Mohit Kumar Goel has created a flutter in India launching the world’s cheapest smartphone.
Ringing Bells, the company that claims to have launched the cheapest smartphone in the world, is a newbie in the 100-million-units-annually sold Indian smartphone market.
While the unbelievably low price tag of Rs 251 has created interest among customers, what's even more intriguing is the background of the company.
Incorporated in September 2015, Ringing Bells is owned by a UP-based business family.
The company has three directors - Mohit Kumar Goel, Sushma Devi and Rajesh Kumar.
While Sushma and Rajesh are Mohit Goel's parents, the younger Goel, who studied at Amity University in Noida and has an MBA from Western Sydney University in New South Wales, is the face of the company.
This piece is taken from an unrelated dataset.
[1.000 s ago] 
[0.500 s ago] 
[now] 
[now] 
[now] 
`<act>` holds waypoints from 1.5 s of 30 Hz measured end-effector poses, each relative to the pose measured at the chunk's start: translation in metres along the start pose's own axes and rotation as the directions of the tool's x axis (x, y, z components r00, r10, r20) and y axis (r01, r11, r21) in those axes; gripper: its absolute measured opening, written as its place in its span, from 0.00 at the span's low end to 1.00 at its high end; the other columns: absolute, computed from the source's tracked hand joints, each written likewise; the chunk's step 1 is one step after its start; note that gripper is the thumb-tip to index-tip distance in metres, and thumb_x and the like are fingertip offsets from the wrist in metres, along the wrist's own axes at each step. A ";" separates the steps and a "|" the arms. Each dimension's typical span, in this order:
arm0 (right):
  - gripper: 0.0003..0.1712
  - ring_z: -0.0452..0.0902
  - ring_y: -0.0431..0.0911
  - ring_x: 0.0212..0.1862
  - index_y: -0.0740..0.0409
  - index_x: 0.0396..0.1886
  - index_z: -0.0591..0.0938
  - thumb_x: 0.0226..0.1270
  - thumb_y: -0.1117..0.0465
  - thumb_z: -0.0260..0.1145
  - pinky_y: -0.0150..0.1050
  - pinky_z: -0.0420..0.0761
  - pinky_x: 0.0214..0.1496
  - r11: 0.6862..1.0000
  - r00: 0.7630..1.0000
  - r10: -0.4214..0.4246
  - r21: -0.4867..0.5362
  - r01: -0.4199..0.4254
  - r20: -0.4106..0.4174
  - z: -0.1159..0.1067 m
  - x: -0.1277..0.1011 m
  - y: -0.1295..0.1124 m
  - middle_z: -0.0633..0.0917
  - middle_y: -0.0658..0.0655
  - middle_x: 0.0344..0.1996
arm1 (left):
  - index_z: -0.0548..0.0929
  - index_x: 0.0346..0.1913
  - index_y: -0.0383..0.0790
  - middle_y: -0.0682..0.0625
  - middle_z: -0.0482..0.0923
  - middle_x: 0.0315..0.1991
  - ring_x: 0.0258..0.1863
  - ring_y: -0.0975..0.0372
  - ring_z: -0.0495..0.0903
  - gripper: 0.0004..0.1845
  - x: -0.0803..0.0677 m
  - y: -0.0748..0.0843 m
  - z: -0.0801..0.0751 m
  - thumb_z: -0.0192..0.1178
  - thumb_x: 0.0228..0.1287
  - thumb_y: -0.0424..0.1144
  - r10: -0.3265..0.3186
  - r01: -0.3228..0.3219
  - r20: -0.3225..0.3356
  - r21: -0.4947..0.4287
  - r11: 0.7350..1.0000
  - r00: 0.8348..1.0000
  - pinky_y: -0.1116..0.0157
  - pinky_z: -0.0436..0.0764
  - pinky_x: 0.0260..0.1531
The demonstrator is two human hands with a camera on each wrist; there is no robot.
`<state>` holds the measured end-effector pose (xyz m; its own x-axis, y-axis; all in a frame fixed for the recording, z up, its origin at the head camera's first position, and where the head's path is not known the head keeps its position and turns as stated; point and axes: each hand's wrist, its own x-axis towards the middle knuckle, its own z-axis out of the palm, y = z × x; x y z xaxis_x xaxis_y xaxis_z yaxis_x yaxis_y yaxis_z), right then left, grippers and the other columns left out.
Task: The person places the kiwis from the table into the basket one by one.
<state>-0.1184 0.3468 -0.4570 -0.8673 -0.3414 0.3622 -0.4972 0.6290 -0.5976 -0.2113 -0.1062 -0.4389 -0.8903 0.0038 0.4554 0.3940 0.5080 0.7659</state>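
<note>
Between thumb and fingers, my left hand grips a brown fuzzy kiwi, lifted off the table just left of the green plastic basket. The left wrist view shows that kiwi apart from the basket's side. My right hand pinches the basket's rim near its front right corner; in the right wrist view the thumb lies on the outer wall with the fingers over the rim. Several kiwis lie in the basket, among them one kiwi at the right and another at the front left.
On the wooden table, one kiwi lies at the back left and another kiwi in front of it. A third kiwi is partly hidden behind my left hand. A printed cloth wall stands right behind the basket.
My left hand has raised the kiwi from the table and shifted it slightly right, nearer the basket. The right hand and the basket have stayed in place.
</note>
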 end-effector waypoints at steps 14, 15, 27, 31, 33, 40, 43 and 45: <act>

Mohit's brother Anmol and wife Dhaarna are part of the company too, but the Goels mostly keep a low profile.
At the launch of the smartphone on Wednesday, most of the questions were fielded by Ashok Chadha, the president of Ringing Bells.
Chadha, who has 46 years of experience in chemicals, automobiles and the financial services industry, seemed more comfortable talking to the media than the Goels.
According to Chadha, the Goel family has been into the agri-commodity business, with interests in UP and Haryana, and is the proprietor of Ringing Bells.
The family is investing Rs 200 crore (Rs 2 billion) into the venture in the form of equity capital.
The funds will be used to set up two plants- one in Noida and another in Uttarakhand-to manufacture handsets.
In addition to the family investment, the company will raise Rs 300 crore (Rs in bank loans for the plants.
"The Goel family has invested their savings into Ringing Bells," Chadha told reporters at the launch event.
Yet, how the Goels plan to make their venture profitable is a mystery.
At Rs 251, the smartphone is priced at one-tenth of its manufacturing cost of Rs 2,500.
The company is banking on an "innovative ecommerce platform" for marketing , savings on excise duty from local manufacturing, and economies of scale to cut production costs.
"These measures will result in savings of Rs 1,500 on the production cost," says Chadha.
However, experts say the costs don't add up.
They believe the components of the smartphone, which runs on Android 5.1 Lollipop operating system and has features such 1.3 GHz Quadcore processor, 1 GB RAM, 8GB internal memory and two, back and front cameras, can't be procured at Rs 1,000. Chadha did not reveal the company's plans further.
In a country like India where at least 150 smartphone companies are jostling for a share of the market, the adventure seems unusual to most industry players - who with years of experience and well established teams are finding it hard to hold on to their market.